• Directions
Reproduce all entries verbatim, with nothing added or dropped.
Study material Block Start
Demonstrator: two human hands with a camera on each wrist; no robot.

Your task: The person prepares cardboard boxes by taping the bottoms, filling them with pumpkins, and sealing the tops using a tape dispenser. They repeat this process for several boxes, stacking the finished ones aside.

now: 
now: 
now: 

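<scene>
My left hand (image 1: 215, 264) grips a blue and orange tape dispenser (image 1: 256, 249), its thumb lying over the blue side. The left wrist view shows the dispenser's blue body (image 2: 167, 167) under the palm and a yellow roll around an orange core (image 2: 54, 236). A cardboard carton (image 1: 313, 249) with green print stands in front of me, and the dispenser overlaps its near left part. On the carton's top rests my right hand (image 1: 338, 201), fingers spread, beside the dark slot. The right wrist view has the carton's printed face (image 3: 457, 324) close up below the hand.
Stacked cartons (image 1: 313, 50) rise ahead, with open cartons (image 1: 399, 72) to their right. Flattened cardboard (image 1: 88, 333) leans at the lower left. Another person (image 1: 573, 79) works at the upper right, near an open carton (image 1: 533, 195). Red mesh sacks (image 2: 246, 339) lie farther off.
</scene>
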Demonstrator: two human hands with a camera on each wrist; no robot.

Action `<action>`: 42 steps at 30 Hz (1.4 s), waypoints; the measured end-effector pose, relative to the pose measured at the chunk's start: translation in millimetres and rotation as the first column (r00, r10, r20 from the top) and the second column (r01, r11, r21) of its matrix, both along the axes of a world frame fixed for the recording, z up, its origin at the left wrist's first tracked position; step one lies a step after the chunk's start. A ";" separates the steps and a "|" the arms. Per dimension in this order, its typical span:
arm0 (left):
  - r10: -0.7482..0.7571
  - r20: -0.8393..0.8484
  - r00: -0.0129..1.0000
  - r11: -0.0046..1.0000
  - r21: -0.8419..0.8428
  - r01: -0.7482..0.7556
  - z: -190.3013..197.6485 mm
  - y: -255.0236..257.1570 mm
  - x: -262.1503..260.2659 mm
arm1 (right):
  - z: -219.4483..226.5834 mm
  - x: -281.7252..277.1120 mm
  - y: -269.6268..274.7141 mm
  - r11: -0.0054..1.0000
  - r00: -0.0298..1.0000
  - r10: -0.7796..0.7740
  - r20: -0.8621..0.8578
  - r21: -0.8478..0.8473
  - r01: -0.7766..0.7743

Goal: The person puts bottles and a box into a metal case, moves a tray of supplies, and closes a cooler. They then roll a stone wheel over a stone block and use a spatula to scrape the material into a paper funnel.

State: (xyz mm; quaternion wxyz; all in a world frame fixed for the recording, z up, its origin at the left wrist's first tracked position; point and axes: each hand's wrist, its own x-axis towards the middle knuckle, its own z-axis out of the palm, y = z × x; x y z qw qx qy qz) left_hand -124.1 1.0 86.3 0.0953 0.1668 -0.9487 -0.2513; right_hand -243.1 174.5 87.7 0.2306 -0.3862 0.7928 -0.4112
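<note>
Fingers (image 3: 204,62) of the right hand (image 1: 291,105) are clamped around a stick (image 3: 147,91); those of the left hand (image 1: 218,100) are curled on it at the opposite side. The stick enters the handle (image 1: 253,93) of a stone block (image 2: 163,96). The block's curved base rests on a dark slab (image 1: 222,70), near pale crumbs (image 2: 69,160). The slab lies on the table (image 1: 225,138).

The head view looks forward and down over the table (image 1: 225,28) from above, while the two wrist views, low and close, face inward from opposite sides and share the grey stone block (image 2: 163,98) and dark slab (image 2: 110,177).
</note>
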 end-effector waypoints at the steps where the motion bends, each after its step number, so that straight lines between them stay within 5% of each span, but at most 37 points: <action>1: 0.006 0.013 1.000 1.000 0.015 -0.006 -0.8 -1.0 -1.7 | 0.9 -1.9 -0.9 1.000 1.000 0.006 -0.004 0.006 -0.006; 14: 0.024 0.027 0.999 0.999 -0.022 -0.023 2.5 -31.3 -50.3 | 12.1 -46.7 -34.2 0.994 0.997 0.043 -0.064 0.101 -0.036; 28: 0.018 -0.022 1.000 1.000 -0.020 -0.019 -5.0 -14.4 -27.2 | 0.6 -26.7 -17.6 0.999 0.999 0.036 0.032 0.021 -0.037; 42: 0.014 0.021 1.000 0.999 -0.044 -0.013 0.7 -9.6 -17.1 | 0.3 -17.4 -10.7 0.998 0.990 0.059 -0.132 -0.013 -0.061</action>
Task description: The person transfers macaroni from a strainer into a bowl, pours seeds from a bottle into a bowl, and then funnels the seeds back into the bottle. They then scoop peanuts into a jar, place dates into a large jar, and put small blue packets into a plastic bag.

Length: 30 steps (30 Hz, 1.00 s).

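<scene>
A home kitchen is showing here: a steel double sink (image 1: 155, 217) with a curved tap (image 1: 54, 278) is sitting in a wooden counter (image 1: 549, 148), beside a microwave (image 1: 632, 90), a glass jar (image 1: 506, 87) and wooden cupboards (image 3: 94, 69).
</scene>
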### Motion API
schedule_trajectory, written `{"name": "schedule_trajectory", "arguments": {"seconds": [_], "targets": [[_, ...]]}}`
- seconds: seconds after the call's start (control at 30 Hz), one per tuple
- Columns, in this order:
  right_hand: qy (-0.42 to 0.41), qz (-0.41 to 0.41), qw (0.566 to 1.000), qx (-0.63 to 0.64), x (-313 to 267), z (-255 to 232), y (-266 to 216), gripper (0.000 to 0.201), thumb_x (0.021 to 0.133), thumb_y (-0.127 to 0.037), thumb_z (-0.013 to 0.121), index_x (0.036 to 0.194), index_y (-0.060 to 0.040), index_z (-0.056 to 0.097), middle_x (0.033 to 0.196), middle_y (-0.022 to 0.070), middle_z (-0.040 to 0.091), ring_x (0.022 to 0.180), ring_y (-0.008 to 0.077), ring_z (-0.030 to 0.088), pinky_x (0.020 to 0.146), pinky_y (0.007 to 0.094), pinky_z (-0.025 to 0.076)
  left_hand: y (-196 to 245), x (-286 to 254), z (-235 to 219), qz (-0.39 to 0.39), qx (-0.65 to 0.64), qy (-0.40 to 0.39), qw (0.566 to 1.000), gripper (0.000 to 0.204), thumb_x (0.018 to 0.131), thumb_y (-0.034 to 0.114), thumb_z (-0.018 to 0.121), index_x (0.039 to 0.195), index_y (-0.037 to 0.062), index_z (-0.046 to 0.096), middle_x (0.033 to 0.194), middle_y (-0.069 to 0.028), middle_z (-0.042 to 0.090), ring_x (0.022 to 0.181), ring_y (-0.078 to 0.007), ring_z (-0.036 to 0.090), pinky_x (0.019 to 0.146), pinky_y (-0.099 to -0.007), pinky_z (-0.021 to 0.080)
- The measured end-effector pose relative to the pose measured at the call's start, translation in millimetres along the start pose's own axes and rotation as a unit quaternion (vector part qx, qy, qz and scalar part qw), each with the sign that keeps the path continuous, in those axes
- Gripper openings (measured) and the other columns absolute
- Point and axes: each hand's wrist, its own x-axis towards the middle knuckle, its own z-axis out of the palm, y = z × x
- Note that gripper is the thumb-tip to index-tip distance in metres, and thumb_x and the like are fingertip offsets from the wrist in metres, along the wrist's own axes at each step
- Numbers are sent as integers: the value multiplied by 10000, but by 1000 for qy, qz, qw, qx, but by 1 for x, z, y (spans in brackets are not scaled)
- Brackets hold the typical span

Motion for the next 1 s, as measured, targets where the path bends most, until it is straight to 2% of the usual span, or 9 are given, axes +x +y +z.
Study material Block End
• Expected answer
Demonstrator: two human hands with a camera on each wrist; no robot.

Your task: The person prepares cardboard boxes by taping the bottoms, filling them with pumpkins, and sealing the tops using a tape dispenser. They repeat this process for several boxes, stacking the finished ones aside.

now: 
now: 
now: 

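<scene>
My left hand (image 1: 215, 264) grips a blue and orange tape dispenser (image 1: 256, 249), its thumb lying over the blue side. The left wrist view shows the dispenser's blue body (image 2: 167, 167) under the palm and a yellow roll around an orange core (image 2: 54, 236). A cardboard carton (image 1: 313, 249) with green print stands in front of me, and the dispenser overlaps its near left part. On the carton's top rests my right hand (image 1: 338, 201), fingers spread, beside the dark slot. The right wrist view has the carton's printed face (image 3: 457, 324) close up below the hand.
Stacked cartons (image 1: 313, 50) rise ahead, with open cartons (image 1: 399, 72) to their right. Flattened cardboard (image 1: 88, 333) leans at the lower left. Another person (image 1: 573, 79) works at the upper right, near an open carton (image 1: 533, 195). Red mesh sacks (image 2: 246, 339) lie farther off.
</scene>
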Demonstrator: two human hands with a camera on each wrist; no robot.

Action `<action>`: 42 steps at 30 Hz (1.4 s), waypoints; the measured end-effector pose, relative to the pose measured at the chunk's start: translation in millimetres and rotation as the first column (r00, r10, r20 from the top) and the second column (r01, r11, r21) of its matrix, both along the axes of a world frame fixed for the recording, z up, its origin at the left wrist's first tracked position; step one lies a step after the chunk's start. A ";" separates the steps and a "|" the arms. Per dimension in this order, its typical span:
arm0 (left):
  - r10: -0.7482..0.7571
  - r20: -0.8393..0.8484
  - r00: -0.0129..1.0000
  - r11: -0.0046..1.0000
  - r21: -0.8419..0.8428
  - r01: -0.7482..0.7556
  - z: -190.3013..197.6485 mm
  - y: -255.0236..257.1570 mm
  - x: -262.1503..260.2659 mm
arm1 (right):
  - z: -219.4483..226.5834 mm
  - x: -281.7252..277.1120 mm
  - y: -269.6268..274.7141 mm
  - r11: -0.0054..1.0000
  - r00: -0.0298..1.0000
  - r10: -0.7796..0.7740
  - r20: -0.8621..0.8578
  - r21: -0.8478..0.8473
  - r01: -0.7766..0.7743

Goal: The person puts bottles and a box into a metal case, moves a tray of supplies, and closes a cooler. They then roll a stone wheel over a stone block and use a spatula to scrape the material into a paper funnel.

State: (xyz mm; quaternion wxyz; all in a world frame fixed for the recording, z up, its origin at the left wrist's first tracked position; point and axes: each hand's wrist, its own x-axis towards the middle knuckle, its own z-axis out of the palm, y = z × x; x y z qw qx qy qz) left_hand -124.1 1.0 86.3 0.0953 0.1668 -0.9487 -0.2513; right_hand -243.1 174.5 87.7 0.2306 -0.3862 0.7928 -0.4112
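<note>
Fingers (image 3: 204,62) of the right hand (image 1: 291,105) are clamped around a stick (image 3: 147,91); those of the left hand (image 1: 218,100) are curled on it at the opposite side. The stick enters the handle (image 1: 253,93) of a stone block (image 2: 163,96). The block's curved base rests on a dark slab (image 1: 222,70), near pale crumbs (image 2: 69,160). The slab lies on the table (image 1: 225,138).

The head view looks forward and down over the table (image 1: 225,28) from above, while the two wrist views, low and close, face inward from opposite sides and share the grey stone block (image 2: 163,98) and dark slab (image 2: 110,177).
</note>
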 end-effector waypoints at the steps where the motion bends, each after its step number, so that straight lines between them stay within 5% of each span, but at most 37 points: <action>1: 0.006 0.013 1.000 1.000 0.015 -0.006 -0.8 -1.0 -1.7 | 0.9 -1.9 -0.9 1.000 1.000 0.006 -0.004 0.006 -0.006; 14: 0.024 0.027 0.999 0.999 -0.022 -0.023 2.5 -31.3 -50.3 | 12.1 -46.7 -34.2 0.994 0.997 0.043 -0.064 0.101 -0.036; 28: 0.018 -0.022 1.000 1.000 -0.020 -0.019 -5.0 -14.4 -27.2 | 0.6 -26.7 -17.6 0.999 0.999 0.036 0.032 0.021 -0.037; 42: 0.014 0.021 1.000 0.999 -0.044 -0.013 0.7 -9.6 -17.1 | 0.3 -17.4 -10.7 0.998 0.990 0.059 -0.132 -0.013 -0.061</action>
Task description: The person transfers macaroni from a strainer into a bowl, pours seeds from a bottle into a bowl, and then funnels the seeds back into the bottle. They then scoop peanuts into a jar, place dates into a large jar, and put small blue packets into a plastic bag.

Length: 30 steps (30 Hz, 1.00 s).

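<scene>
A home kitchen is showing here: a steel double sink (image 1: 155, 217) with a curved tap (image 1: 54, 278) is sitting in a wooden counter (image 1: 549, 148), beside a microwave (image 1: 632, 90), a glass jar (image 1: 506, 87) and wooden cupboards (image 3: 94, 69).
</scene>
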### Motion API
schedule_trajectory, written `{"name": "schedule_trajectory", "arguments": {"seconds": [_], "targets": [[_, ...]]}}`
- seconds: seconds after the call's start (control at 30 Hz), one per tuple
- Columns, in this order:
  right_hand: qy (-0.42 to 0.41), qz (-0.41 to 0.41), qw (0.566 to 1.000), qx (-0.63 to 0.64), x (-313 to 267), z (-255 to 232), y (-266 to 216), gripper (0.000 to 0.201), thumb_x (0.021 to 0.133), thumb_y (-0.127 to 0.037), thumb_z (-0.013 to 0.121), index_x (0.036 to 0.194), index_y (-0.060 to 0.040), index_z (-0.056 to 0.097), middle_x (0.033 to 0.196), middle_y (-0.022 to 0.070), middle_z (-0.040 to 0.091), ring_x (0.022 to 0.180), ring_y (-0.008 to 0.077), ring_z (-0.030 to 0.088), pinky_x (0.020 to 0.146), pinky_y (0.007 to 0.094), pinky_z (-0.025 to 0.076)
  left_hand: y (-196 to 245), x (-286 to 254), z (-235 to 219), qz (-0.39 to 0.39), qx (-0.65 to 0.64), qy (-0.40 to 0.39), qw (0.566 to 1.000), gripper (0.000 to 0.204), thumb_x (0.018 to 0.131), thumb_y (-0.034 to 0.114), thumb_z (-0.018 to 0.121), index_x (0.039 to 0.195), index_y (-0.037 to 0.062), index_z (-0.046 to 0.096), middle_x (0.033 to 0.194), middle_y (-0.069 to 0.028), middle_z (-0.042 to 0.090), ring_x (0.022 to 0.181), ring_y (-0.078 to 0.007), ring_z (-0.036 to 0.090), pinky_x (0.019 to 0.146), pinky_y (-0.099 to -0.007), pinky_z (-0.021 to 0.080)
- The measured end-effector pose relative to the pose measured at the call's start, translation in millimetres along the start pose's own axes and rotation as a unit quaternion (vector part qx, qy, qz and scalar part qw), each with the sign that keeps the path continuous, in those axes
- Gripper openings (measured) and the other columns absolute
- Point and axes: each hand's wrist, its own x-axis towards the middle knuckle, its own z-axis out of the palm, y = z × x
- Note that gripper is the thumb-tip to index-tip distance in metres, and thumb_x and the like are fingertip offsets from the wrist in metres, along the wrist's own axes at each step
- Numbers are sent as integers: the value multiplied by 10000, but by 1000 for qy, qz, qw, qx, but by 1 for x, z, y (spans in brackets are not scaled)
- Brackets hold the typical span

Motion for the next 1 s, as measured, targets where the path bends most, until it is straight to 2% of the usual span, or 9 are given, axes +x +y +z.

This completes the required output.